Are the children getting tired of going over tracing, cutting paper, or coloring for their art? Are you? In my class, we try to have the students do at least 3 art projects per week that are related to our monthly theme. This can seem like a crazy amount…when could we possibly have time for this, while teaching the children each day?
My class is for two and three year old children, who tend to sleep from about 12:30pm-2:30pm every day. We have these two hours to ensure that we all go on breaks, all cleaning is done and that any art activity is prepared. Because of the relatively small amount of time that we actually have to plan activities, we love quick and easy crafts that also relate to our unit of the month!
As I am sure you know, Pinterest has a ton of great ideas to choose from. Here are how a few of the crafts that we tried went:
For the cat project, I decided to make drawing the cat shape easy since I am definitely not the world’s best artist. I traced a circular container for both the stomach and the head then drew the ears, tail, and rectangular limbs. After the cat shape was done, the rest was easy! To ensure that everything was the same size, I simply traced the first one of each of the white areas and gave the correct number to each child. While not shown in the image, I allowed the children to choose between a brown and a black cat. I also allowed them the freedom to choose where to place each item. Some children needed more help than others; however, each child enjoyed being able to have control over their own art work. They enjoyed putting the glue on all by themselves. They loved being able to place their pieces where ever they wanted.
As you can see from the turtle project, they did not turn out quite as good as what the Pinterest picture may have looked like.

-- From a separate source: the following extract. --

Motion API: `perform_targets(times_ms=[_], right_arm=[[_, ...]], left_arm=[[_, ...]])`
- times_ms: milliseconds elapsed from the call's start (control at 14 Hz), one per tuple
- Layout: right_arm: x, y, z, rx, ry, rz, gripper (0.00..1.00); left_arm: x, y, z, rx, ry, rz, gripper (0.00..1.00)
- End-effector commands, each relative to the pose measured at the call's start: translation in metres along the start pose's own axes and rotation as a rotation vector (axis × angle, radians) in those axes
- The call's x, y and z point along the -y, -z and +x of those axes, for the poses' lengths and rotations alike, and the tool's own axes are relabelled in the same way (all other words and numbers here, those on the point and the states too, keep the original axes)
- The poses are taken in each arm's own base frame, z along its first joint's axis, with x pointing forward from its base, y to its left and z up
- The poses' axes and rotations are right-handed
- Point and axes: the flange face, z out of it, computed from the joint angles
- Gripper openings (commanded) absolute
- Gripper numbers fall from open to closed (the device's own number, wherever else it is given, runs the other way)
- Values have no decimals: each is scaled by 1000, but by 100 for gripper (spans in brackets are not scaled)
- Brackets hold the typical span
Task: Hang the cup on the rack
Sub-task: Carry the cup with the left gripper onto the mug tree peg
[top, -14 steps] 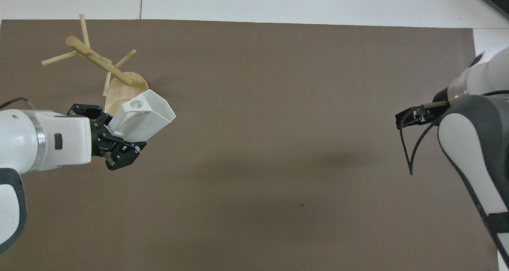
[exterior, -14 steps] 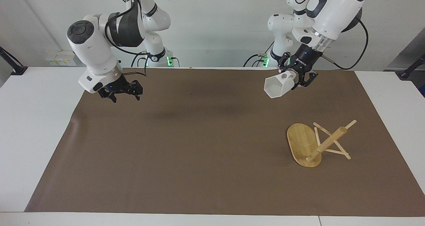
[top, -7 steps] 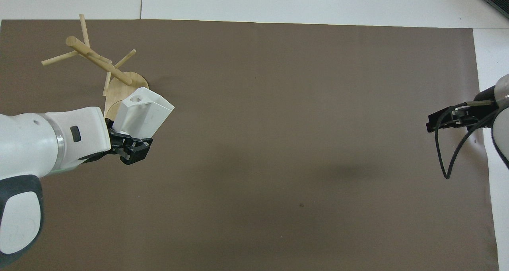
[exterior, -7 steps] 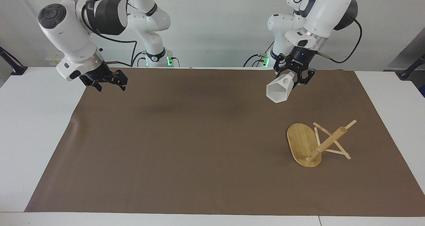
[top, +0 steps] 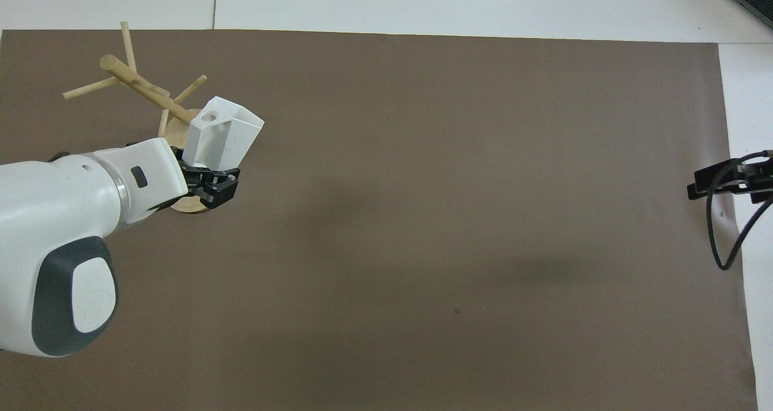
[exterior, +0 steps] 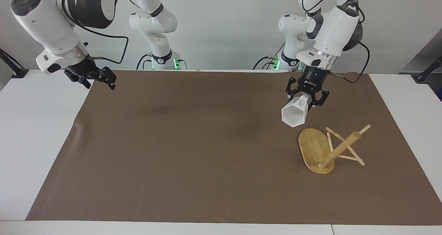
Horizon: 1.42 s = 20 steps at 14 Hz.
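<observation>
1. Facing view: we are carrying the cup (exterior: 294, 115) toward the rack (exterior: 330, 148); our left gripper (exterior: 307, 97) is clenched on its handle end, holding it tilted in the air just above the rack's oval base. Our right gripper (exterior: 90, 77) waits released over the mat's (exterior: 193, 152) edge. Next, we judge, the handle hole must line up with a peg

2. Overhead view: the cup (top: 223, 137) is white, faceted, its handle pierced by a round hole; it overlaps the rack (top: 148, 91), which stands toward the left arm's end
</observation>
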Motion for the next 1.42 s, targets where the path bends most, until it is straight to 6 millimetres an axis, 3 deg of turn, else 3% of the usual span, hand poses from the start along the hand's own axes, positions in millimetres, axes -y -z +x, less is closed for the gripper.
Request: perform_targets(times_ms=[0,142,356,498,783,997,1353], right_arm=[[-4,9,-8,7,-9,-8,100],[-8,8,-10,3,-20,-2,100],[-21,13,-4,-65,-27,-10,100],[-11,12,-3,-61,-12,-5,100],[29,14,-8,-28,48,-8,100],[14,18,-9,-50,16,-5,100],[15,17,-8,-54,-1,-3,100]], left_arm=[[10,-22,4,-52,16,41,0],[15,-35,5,-79,22,55,0],[37,-35,3,-84,52,75,0],[48,-34,-1,-82,73,84,0],[57,-41,-5,-84,109,90,0],[60,-49,-5,-88,142,90,0],[68,-56,-6,-91,185,91,0]])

This is expected! It can be so easy to try to micromanage and control every aspect of an art activity to make it look good for the parents and other teachers. However, it is important that you really allow the children to have fun! For this project we simply handed them a glue stick with a paper plate, four legs, a head, a tail, tissue paper, and two white eyes and gave them full control over where everything went. Some of them tried to put a pile of tissue paper on about 2 inches thick, while others only wanted to put on a few pieces. It was a perfect balance.
After an art project is completed, the children always seem so proud! We place the art on the wall so that they can see it everyday and take pride in their own work. Complimenting a child’s artwork and hanging it up at their level is so important for a child’s confidence. At two or three years old, one may not believe that children can feel pride over their work. This is very incorrect. When the children’s parents pick them up hours after the activity, most children are able to point out their own art out of the 10 or more other children’s artwork, even without names. When they point to their art, they are happy and excited to show their mother or father what they accomplished!
While art is definitely fun for many children, there is certainly a social and emotional component. As previously mentioned, art is so important for a child to gain confidence. However, it also builds the foundation of understanding that one can express themselves in so many different ways. When the children are working on these projects, really listen to all the conversation taking place. Many times, they will actually draw or say what they are feeling. I had one child tell me that a snake that he made feels “normal” and he drew a straight line for its mouth. This was a great opportunity to open up a discussion into what he was feeling and why…it turns out he was feeling “normal” because he was a little sad that his mom was not there yet!